Difference-in-Differences:
  Compare before/after in treated group vs control group over same period
  Removes time-constant confounders

Propensity Score Matching:
  In observational data, match treated and untreated patients on confounders
  Then compare within matched pairs

In Machine Learning

Python
# ML models learn correlations, not causation
# This has practical consequences:

# Example: A model predicts hospital readmission
# Feature: number_of_medications (highly correlated with readmission)
# 
# If a hospital reduces medications to lower predicted readmission:
#    Model accuracy may drop (distribution shift)
#    Patient outcomes may worsen (medications were there for a reason)
#    The intervention acted on a correlated feature, not a causal mechanism

# Causal ML approaches:
# 1. Include domain knowledge: don't use features that are caused by the outcome
# 2. Structural causal models: explicit DAG of causal relationships
# 3. Counterfactual reasoning: "what would have happened if we hadn't intervened?"
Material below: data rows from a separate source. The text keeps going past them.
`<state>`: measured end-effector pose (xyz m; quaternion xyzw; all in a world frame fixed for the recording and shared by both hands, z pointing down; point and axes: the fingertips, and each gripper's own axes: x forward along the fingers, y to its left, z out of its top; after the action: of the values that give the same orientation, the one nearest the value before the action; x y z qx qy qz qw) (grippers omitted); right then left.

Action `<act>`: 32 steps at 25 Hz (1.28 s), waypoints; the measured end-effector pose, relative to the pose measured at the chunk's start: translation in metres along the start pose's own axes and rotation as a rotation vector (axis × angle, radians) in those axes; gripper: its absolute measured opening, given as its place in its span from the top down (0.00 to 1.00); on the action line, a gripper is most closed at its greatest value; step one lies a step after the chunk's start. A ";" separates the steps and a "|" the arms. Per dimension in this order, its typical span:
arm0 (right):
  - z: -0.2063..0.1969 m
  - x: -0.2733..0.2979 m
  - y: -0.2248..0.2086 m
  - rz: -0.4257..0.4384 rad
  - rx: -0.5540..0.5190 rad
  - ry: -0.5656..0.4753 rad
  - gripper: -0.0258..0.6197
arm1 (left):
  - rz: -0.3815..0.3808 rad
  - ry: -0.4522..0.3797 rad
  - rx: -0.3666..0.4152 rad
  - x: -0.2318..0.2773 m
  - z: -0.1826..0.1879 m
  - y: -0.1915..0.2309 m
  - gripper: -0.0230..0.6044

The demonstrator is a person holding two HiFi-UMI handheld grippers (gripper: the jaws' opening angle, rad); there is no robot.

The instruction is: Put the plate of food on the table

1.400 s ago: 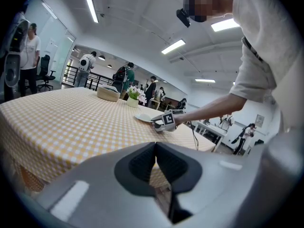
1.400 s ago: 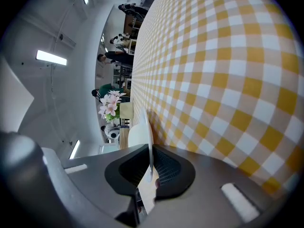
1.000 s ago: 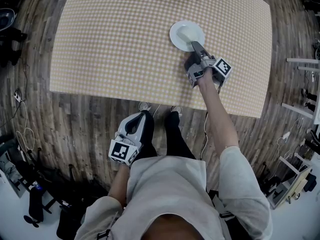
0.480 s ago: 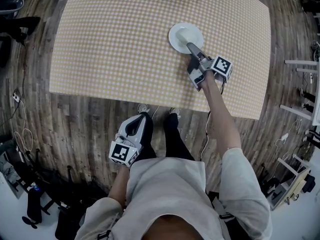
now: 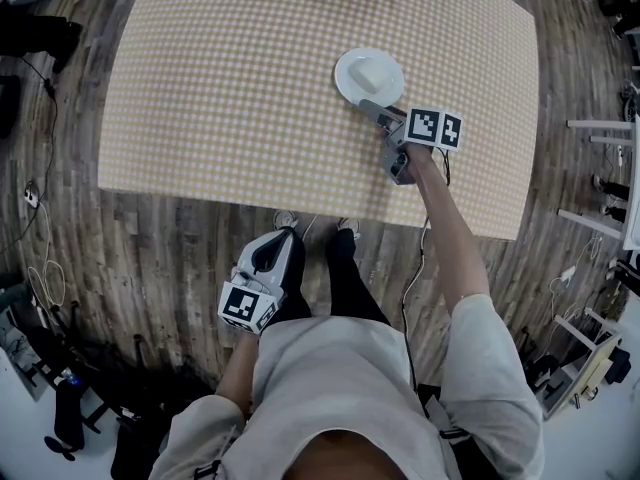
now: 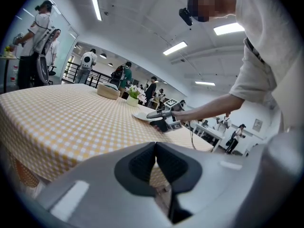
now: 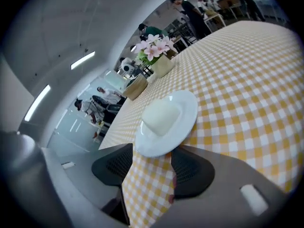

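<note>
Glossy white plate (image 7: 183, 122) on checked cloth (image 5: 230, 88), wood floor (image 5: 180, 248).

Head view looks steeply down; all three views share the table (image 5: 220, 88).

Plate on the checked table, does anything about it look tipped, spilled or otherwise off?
Nothing stands out. The plate sits flat on the checked tablecloth, the white food whole in its middle, nothing spilled. The right gripper has just been opening; its jaws stand apart, the plate's near rim at their tips, unpressed.

wood plank floor (image 5: 180, 238); ceiling strip lights (image 6: 97, 6)
</note>
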<state>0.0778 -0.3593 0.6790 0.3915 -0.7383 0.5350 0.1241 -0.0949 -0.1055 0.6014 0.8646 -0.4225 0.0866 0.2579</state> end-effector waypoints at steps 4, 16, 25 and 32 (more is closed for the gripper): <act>-0.011 0.003 0.003 -0.061 -0.193 0.116 0.54 | -0.003 -0.006 -0.006 0.001 -0.001 0.000 0.95; -0.027 0.003 0.004 -0.189 -0.575 0.368 0.50 | -0.004 -0.013 -0.026 0.002 -0.001 -0.001 0.95; -0.028 -0.003 -0.002 -0.216 -0.581 0.385 0.56 | 0.010 -0.023 -0.058 0.001 -0.004 0.004 0.95; -0.031 -0.009 -0.003 -0.218 -0.555 0.341 0.59 | -0.001 -0.028 -0.053 0.006 -0.001 0.002 0.95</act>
<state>0.0788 -0.3287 0.6881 0.3242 -0.7781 0.3552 0.4041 -0.0926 -0.1097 0.6050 0.8588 -0.4277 0.0630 0.2748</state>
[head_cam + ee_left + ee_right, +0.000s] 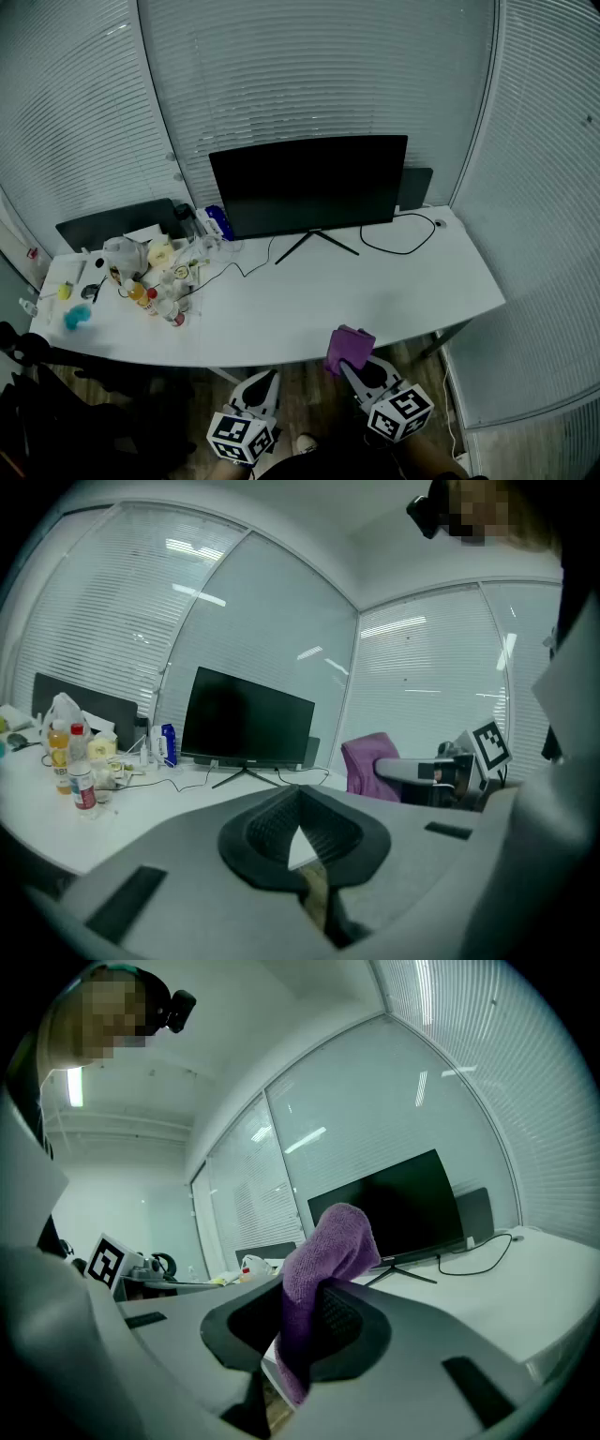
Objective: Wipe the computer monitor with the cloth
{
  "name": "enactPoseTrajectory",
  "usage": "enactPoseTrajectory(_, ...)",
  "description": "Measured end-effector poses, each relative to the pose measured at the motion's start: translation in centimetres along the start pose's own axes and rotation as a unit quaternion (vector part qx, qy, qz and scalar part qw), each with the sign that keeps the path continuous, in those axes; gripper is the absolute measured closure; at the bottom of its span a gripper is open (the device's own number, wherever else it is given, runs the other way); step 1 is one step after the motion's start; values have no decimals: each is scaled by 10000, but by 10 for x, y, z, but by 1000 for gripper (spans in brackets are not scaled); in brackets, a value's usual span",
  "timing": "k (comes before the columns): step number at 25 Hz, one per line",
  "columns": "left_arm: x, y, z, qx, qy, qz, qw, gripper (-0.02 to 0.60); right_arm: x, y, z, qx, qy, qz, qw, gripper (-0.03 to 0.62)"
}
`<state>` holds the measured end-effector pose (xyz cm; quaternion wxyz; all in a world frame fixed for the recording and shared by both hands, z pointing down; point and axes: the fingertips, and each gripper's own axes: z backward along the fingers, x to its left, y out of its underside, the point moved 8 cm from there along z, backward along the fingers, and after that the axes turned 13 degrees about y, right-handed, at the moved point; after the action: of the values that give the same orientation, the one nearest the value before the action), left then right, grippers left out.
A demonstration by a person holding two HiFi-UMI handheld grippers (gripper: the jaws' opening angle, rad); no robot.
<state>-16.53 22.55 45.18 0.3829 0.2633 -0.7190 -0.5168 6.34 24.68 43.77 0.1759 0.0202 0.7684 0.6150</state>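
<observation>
A black computer monitor [309, 186] stands switched off on its V-shaped foot at the back of the white desk [375, 291]. It also shows in the left gripper view as the monitor [248, 716] and in the right gripper view as the monitor [398, 1204]. My right gripper [359, 371] is below the desk's front edge, shut on a purple cloth [349, 347]. That cloth [328, 1241] sticks up from the right gripper [300, 1326]. To its left, my left gripper [264, 382] is shut on nothing. From the left gripper [300, 832] I see the cloth [367, 761] at the right.
Several bottles and small items [155, 281] crowd the desk's left part, beside a dark flat screen [117, 223] and a blue box [217, 223]. A black cable [398, 246] loops right of the monitor's foot. Blinds cover the glass walls behind. Wooden floor lies under the grippers.
</observation>
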Motion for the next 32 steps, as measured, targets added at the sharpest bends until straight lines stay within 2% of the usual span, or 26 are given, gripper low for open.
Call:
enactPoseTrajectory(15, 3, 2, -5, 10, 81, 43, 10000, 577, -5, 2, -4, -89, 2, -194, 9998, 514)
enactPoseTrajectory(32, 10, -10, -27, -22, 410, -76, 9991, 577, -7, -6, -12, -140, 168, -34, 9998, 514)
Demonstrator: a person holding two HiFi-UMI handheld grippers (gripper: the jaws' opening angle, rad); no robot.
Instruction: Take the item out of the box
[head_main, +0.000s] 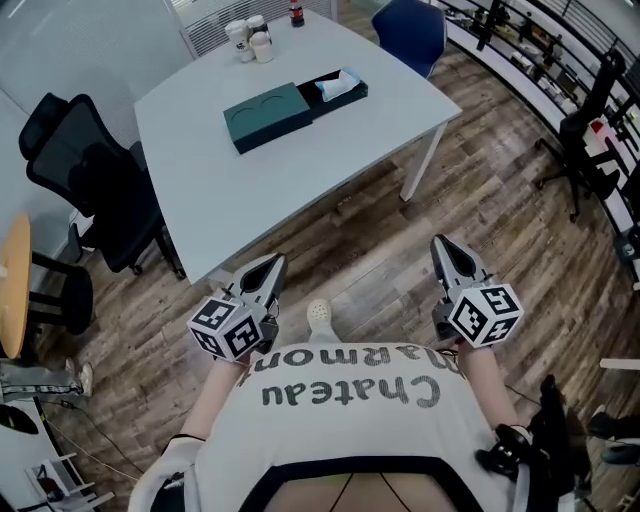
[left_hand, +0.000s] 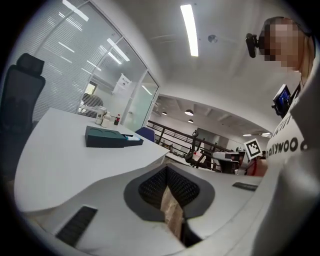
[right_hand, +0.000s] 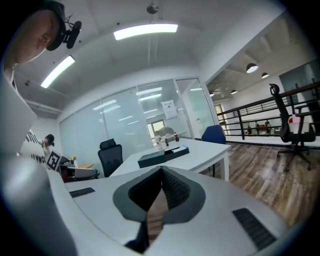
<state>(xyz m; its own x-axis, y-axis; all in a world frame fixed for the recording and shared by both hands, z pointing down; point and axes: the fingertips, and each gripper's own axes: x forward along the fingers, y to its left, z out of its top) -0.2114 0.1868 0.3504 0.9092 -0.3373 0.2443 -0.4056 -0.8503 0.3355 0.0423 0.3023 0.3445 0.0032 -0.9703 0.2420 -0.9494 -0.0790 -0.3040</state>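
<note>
A dark green box (head_main: 295, 108) lies on the white table (head_main: 230, 190), its inner drawer slid out to the right with a pale item (head_main: 340, 84) in it. The box (left_hand: 107, 137) shows far off in the left gripper view and again as the box (right_hand: 162, 156) in the right gripper view. My left gripper (head_main: 270, 267) and right gripper (head_main: 440, 245) hang near my body, short of the table's near edge, well away from the box. Both are shut with nothing between their tips.
Cups and a small bottle (head_main: 296, 13) stand at the table's far edge. A black office chair (head_main: 85, 170) is left of the table, a blue chair (head_main: 410, 30) behind it. Another black chair (head_main: 590, 120) and shelving stand at the right. Wooden floor lies below.
</note>
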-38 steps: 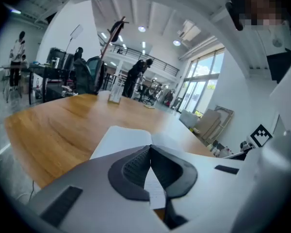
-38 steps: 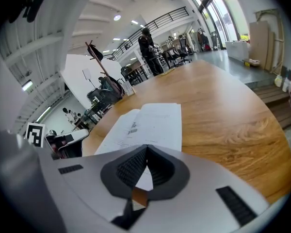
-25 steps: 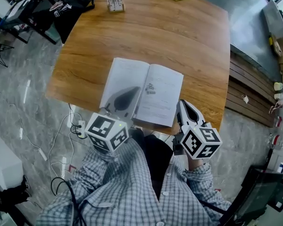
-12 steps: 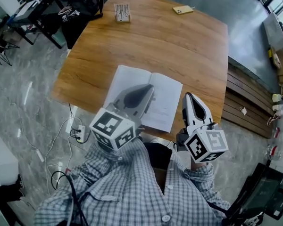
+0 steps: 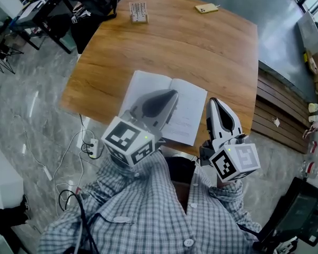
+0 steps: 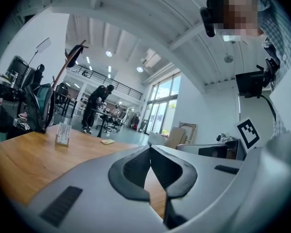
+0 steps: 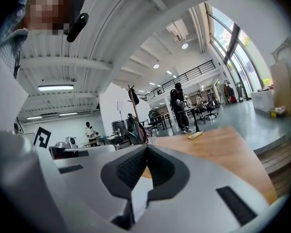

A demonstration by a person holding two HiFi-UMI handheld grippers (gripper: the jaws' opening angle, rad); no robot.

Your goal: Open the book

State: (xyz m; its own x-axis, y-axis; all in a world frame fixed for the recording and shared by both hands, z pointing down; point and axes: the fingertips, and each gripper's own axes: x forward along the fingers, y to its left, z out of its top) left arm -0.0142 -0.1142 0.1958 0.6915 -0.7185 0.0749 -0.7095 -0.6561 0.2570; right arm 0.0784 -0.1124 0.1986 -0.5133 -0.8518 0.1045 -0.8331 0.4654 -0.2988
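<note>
The book [image 5: 188,107] lies open and flat on the wooden table [image 5: 175,41], near its front edge, white pages up. My left gripper [image 5: 173,94] hovers above the book's middle and hides part of the left page. Its jaws are shut with nothing between them; in the left gripper view the tips [image 6: 150,149] meet and point level across the table. My right gripper [image 5: 214,100] hangs just right of the book, also shut and empty. In the right gripper view its tips [image 7: 146,148] meet, and a white page [image 7: 143,191] shows below them.
A yellow phone [image 5: 207,8] and a small card stand [image 5: 138,12] sit at the table's far edge. Cables and a power strip [image 5: 93,147] lie on the floor at the left. Desks, chairs and people stand far behind the table.
Both grippers have risen off the book. The left one has come forward over the book's middle, and the right one has lifted beside its right edge. The book stays open.
</note>
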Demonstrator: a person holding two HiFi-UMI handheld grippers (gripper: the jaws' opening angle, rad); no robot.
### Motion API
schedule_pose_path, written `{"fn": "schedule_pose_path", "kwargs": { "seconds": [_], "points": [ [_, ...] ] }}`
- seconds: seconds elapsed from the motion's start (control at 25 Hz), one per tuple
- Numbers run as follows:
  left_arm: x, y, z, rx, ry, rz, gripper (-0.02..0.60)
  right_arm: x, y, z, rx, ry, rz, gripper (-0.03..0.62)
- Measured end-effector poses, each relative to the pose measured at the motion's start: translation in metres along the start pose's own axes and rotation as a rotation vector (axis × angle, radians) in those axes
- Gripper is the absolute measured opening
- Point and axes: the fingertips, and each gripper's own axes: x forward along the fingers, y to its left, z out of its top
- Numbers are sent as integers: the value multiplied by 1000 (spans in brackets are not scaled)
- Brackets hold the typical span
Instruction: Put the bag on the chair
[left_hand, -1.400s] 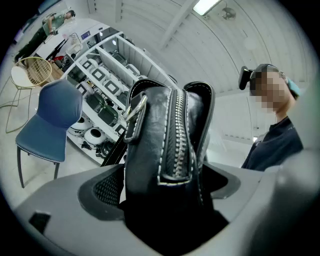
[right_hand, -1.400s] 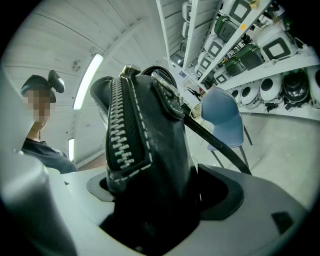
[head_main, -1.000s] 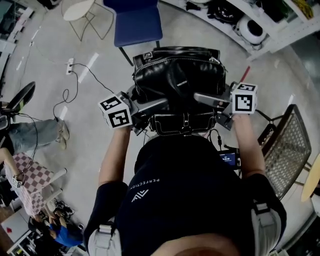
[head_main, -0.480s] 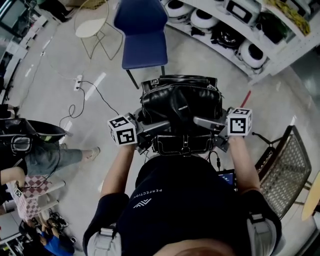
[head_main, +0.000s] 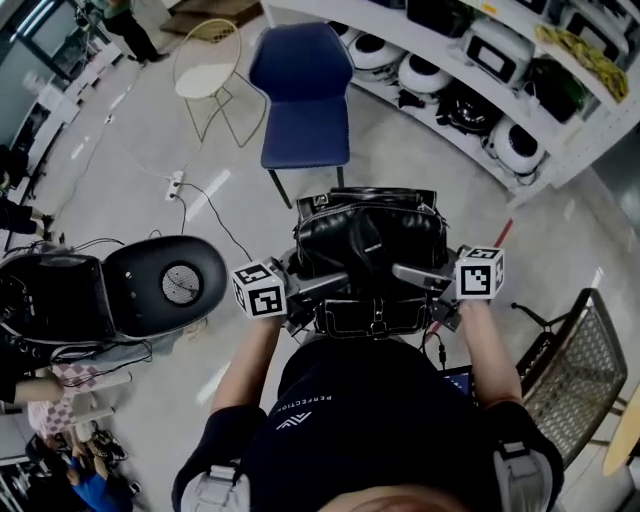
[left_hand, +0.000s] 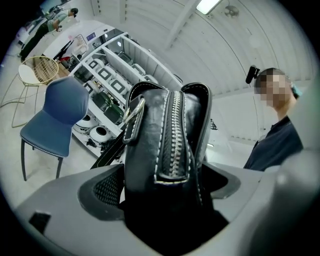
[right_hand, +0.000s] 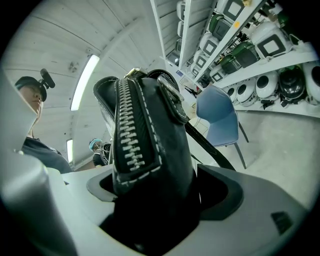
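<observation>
Head view: the left gripper (head_main: 325, 285) and right gripper (head_main: 412, 272) are carrying the black bag (head_main: 370, 235) between them, with the blue chair (head_main: 305, 100) standing just ahead. The shirt (head_main: 360, 420) is showing "PERFECTION". Left gripper view: jaws are clamping the bag's zippered end. Right gripper view: jaws are clamping its other end.

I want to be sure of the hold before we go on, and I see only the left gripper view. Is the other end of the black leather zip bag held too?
Observer: Yes. The right gripper has its tongs shut on the black leather zip bag, opposite the left gripper.
Operator: Where does the chair stand from the person?
Observer: In the head view, the blue plastic chair stands straight ahead, beyond the bag, with its seat bare.
Operator: Is anything on the floor near it?
Observer: A white power strip lies on the floor left of the chair's legs.
</observation>
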Motion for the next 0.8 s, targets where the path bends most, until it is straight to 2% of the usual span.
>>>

# Detecting confounding in feature importance:
# If a feature is important in training but not in a different hospital's data:
#   → May be a confounder specific to that hospital's patient population

def check_feature_stability(
    model,
    X_site1: "pd.DataFrame",
    X_site2: "pd.DataFrame",
    feature_names: list[str],
) -> dict:
    """Compare feature importances across sites  instability suggests confounding."""
    import numpy as np
    imp1 = model.feature_importances_  # for tree models
    
    # Retrain on site2 (or use SHAP values at each site)
    return {
        "features": feature_names,
        "site1_importance": imp1.tolist(),
        "note": "High importance in site1 but not site2 = possible confounder",
    }

A/B Testing: Establishing Causation

The standard way to establish causal effect of an ML system change:

  A/B test = randomised experiment in software
  Randomly assign users to control (A) or treatment (B)
  Measure outcome difference
  
  "The new RAG system increased user satisfaction by 12%"
  → This IS a causal claim (randomised assignment breaks confounding)

  "Users who clicked on recommendation X had higher engagement"
  → This is correlation (users who click on X may differ from those who don't)
  → Cannot claim X caused engagement without A/B test

Always design experiments for causal inference when making product decisions.
Always treat ML model outputs as correlational unless validated with an experiment.

Interview Answer

"Correlation measures how two variables move together; causation means one variable directly influences the other. The three main reasons variables correlate without causation: common cause (a third variable drives both), reverse causation (Y causes X, not vice versa), and spurious coincidence. In clinical ML, this matters critically: a model seeing that medication count correlates with poor outcomes should not lead to reducing medications — the confound is illness severity, which causes both. Establishing causation requires randomisation (RCT or A/B test) or causal inference techniques (instrumental variables, propensity score matching, difference-in-differences). ML models learn correlations; deploying them to intervene on a correlated but non-causal feature can cause harm."